Parents, please note - make sure that your teenage children get adequate sleep daily, for a new study has claimed sleep deficiency could affect their brains later in life.

Researchers at the University of Wisconsin-Madison have carried out the study and found that sleep-deprived teenagers are at risk of long-term damage to wiring of their brains, the ’Daily Mail’ reported.

They found that short-term sleep restriction prevents the balanced growth and depletion of brain synapses, which are the connections between nerve cells where communication occurs.

“One possible implication of our study is that if you lose too much sleep during adolescence, especially chronically, there may be lasting consequences in terms of the wiring of the brain,” said lead researcher Dr Chiara Cirelli.

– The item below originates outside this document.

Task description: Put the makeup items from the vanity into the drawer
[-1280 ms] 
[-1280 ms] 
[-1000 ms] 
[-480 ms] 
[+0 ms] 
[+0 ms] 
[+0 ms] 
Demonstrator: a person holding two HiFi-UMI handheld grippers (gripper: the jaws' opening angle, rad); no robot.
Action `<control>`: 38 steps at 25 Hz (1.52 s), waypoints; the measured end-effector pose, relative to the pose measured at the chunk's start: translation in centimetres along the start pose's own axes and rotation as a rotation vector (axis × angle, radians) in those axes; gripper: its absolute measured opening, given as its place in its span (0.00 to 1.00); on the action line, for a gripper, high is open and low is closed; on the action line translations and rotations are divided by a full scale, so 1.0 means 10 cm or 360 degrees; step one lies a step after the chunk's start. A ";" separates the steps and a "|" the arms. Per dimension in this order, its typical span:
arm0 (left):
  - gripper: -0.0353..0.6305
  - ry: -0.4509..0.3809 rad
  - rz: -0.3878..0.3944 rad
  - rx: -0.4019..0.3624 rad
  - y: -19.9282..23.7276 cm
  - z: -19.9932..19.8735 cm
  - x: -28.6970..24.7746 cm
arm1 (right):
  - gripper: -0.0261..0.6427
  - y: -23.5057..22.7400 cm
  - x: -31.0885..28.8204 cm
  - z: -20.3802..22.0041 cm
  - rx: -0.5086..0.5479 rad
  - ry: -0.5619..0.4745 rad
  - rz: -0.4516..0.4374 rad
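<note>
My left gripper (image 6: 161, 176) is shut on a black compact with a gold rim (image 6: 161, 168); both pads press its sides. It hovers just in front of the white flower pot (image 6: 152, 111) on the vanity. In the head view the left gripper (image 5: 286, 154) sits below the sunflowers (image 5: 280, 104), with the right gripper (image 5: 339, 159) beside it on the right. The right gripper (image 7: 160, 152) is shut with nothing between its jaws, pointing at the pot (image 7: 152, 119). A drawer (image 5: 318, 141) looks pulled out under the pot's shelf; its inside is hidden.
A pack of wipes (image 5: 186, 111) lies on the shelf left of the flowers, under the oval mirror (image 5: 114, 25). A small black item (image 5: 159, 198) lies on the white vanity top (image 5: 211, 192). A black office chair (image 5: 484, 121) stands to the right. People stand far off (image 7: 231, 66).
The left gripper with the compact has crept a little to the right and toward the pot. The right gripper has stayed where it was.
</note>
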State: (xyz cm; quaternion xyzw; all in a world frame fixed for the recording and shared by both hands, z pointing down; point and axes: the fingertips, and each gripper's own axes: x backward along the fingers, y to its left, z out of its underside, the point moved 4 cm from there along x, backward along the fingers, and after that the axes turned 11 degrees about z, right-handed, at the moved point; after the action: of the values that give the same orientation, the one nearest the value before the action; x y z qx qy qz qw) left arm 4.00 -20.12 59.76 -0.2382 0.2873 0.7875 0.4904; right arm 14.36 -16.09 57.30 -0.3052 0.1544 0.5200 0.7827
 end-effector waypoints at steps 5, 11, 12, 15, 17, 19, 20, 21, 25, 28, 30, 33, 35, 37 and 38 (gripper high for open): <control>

Mental illnesses such as schizophrenia tend to start during adolescence but the exact reasons remain unclear, say the researchers.

“Adolescence is a sensitive period of development during which the brain changes dramatically. There is a massive remodelling of nerve circuits, with many new synapses formed and then eliminated,” she said.

For their study, the researchers analysed the brains of mice. They wanted to see how alterations to the sleep-wake cycle affected the anatomy of the developing adolescent brain in the animals.

Using a two-photon microscope, the researchers indirectly followed the growth and retraction of synapses by counting dendritic spines, the elongated structures that contain synapses and thus allow brain cells to receive impulses from other brain cells.

They compared adolescent mice that for eight to 10 hours were spontaneously awake, allowed to sleep or forced to stay awake. The live images showed that being asleep or awake made a difference in the dynamic adolescent mouse brain - the overall density of dendritic spines fell during sleep and rose during spontaneous or forced wakefulness.

“These results using acute manipulations of just eight to 10 hours show that the time spent asleep or awake affects how many synapses are being formed or removed in the adolescent brain,” Prof Cirelli said.

She added: “The important next question is what happens with chronic sleep restriction, a condition that many adolescents are often experiencing. It could be that the changes are benign, temporary and reversible or there could be lasting consequences for brain maturation and functioning.”

The findings have been published in the latest edition of the ‘Nature Neuroscience’ journal.